About this exercise.
Set down word for word each line from the start of the listing through the line that contains "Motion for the", both included.

Stored data.
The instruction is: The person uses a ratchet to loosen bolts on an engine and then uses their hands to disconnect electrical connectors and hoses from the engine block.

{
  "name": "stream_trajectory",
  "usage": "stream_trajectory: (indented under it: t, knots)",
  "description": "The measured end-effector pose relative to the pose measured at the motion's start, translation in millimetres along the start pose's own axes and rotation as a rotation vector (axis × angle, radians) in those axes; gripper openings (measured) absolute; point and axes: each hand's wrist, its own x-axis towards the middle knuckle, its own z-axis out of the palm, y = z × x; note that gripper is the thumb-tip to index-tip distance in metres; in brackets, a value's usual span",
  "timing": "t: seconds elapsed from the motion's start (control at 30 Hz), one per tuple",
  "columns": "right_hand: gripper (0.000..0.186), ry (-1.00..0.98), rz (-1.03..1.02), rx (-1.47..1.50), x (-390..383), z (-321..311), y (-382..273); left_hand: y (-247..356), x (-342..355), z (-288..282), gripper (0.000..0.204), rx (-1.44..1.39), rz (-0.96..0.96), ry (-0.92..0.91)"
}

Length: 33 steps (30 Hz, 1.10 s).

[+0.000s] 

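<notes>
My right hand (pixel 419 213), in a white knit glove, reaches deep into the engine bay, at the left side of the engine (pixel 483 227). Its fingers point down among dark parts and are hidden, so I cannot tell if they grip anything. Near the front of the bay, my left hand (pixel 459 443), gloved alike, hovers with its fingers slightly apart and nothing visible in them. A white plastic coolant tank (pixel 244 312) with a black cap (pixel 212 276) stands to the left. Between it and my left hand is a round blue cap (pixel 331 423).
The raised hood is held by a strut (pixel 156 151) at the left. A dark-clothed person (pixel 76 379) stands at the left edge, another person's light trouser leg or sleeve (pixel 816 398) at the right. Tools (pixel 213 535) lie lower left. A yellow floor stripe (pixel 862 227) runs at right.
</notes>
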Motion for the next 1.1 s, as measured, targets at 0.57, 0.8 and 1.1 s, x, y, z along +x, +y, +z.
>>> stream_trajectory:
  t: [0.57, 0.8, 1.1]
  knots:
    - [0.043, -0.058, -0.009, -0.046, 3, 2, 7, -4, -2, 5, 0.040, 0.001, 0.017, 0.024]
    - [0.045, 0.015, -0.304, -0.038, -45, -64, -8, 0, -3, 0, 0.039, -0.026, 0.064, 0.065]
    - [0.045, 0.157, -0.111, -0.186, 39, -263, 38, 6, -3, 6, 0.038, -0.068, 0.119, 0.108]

Result below.
The instruction is: The person uses a ratchet to loosen bolts on an engine and then uses their hands to disconnect electrical connectors and hoses from the engine block.

{
  "name": "stream_trajectory",
  "usage": "stream_trajectory: (indented under it: t, knots)",
  "description": "The measured end-effector pose relative to the pose measured at the motion's start, translation in millimetres along the start pose's own axes and rotation as a rotation vector (axis × angle, radians) in those axes; gripper openings (measured) absolute; point and axes: each hand's wrist, its own x-axis towards the middle knuckle, its own z-axis out of the palm, y = z × x; note that gripper is the thumb-tip to index-tip distance in metres; in brackets, a value's usual span",
  "timing": "t: seconds elapsed from the motion's start (control at 30 Hz), one per tuple",
  "columns": "right_hand: gripper (0.000..0.186), ry (-1.00..0.98), rz (-1.03..1.02), rx (-1.47..1.50), x (-390..383), z (-321..311), y (-382..273); left_hand: y (-247..356), x (-342..355), z (-288..282), gripper (0.000..0.204), rx (-1.44..1.39), rz (-0.96..0.96), ry (-0.92..0.91)"
}

Length: 33 steps (30 Hz, 1.10 s).

[+0.000s] 

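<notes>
My right hand (pixel 419 213), in a white knit glove, reaches deep into the engine bay, at the left side of the engine (pixel 483 227). Its fingers point down among dark parts and are hidden, so I cannot tell if they grip anything. Near the front of the bay, my left hand (pixel 459 443), gloved alike, hovers with its fingers slightly apart and nothing visible in them. A white plastic coolant tank (pixel 244 312) with a black cap (pixel 212 276) stands to the left. Between it and my left hand is a round blue cap (pixel 331 423).
The raised hood is held by a strut (pixel 156 151) at the left. A dark-clothed person (pixel 76 379) stands at the left edge, another person's light trouser leg or sleeve (pixel 816 398) at the right. Tools (pixel 213 535) lie lower left. A yellow floor stripe (pixel 862 227) runs at right.
</notes>
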Motion for the next 1.1 s, as measured, targets at 0.57, 0.8 and 1.1 s, x, y, z along +x, +y, +z.

The response above is complete.